We have also taken steps to increase knowledge transfer, by setting up the highly successful University Challenge Fund, which gives seed corn money so that ideas from the lab can be developed so that they are of interest to venture capitalists, and Science Enterprise Centres, which are about giving young scientists and engineers access to entrepreneurial skills.
These are already beginning to show impressive results. Last year there were 199 spin-off companies from universities, compared to an average of 70 each year for the previous 5 years. There has also been a sharp increase in the number of patents filed, up 22% between 1998/99 and 1999/2000, and the proportion of research income funded by companies in the UK is also up and is now at a higher level than even the USA.
Tax
As far as taxation is concerned, we have reduced Corporation tax, made major reforms to capital gains tax, and introduced an R&D tax credits scheme for small and medium sized enterprises. The format of an equivalent scheme for large companies is likely to be announced in the Chancellor's April 17 Budget.
Regulation
Another area which always concerns business is the level of regulations. In fact, according to the OECD's Economic Outlook 1999 study, the UK has the lowest level of product market regulation of any OECD country, including the USA.
At the same time we want to eliminate unnecessary regulation and minimise the burdens imposed by regulation that is necessary.
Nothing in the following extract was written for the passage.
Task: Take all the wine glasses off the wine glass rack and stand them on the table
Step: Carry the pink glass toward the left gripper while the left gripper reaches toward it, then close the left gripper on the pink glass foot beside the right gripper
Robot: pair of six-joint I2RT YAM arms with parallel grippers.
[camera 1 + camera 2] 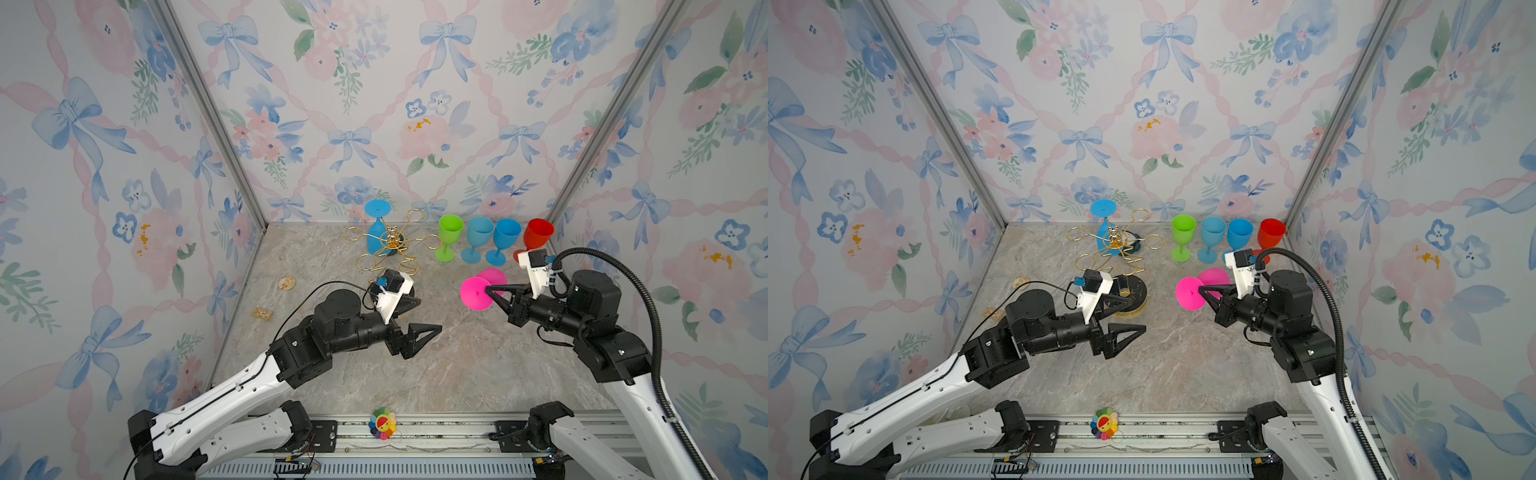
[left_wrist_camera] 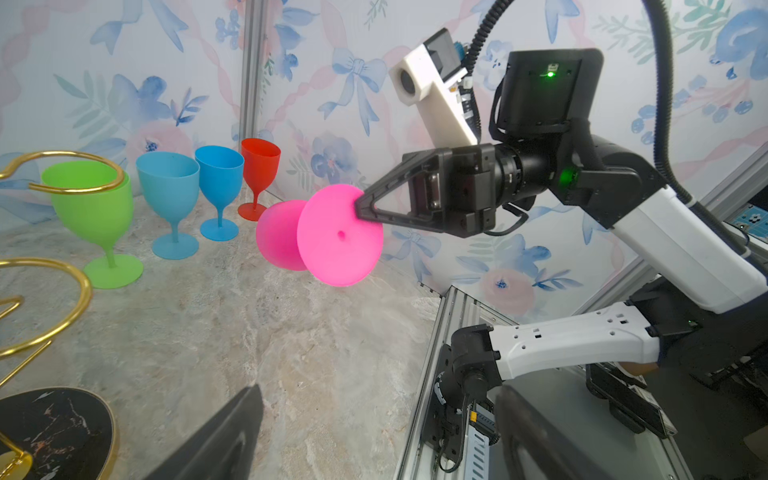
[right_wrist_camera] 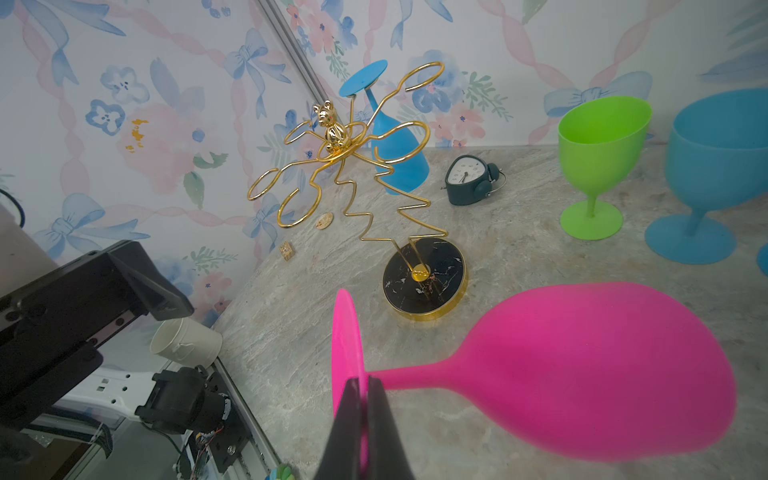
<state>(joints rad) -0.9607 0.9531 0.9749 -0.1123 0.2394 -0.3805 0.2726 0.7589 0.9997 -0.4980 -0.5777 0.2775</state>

That is why we published yesterday the Regulatory Reform Action Plan – bringing together in one document over 250 proposals for better regulation. This is a programme for action – not just a wish list. Where possible, Departments have given published targets for delivery.
Skills availability
The UK compares compares well internationally: 17% of the UK population aged 25-64 are educated to degree level, putting us 8th out of 29 countries in the OECD. The picture is improving; the UK is now amongst the world leaders (including USA, Norway and the Netherlands) where the graduation rate is around 1 in 3 for people of typical graduation age. We should recognise that not all skills gaps/shortages are at HE level; evidence from the Skills Task Force and Skills in England 2001 suggests that skills gaps/shortages are more acute at the intermediate level. The introduction of Graduate Apprenticeships will help to ensure that graduates have the right skills to enter the workforce.
Transport infrastructure
And we are putting extra investment into transport. The Government's 10 Year Plan, published in July 2000 involves increased funding of £181 billion over a decade, £133 billion of this public funding. The Plan sets out to reduce congestion, increase integration and offer a wider choice of quicker more reliable transport. You will also probably be aware that Stephen Byers published a Green Paper before Christmas, proposing comprehensive reforms of the planning system and if you have any views on this key issue we would be delighted to hear them.
"Aftercare"
In the DTI we are responsible for inward investment but it is also part of our job to listen and help investors like you, who are already here. We want to listen to your problems and difficulties and work with you to develop real added-value solutions. Invest·UK are leading on this. Liz Symons regularly has breakfast meetings with groups of inward investors to hear at first hand their experiences of operating in the UK.
And, finally
My thanks to Bloombergs and London First Centre for the excellent Dinner this evening.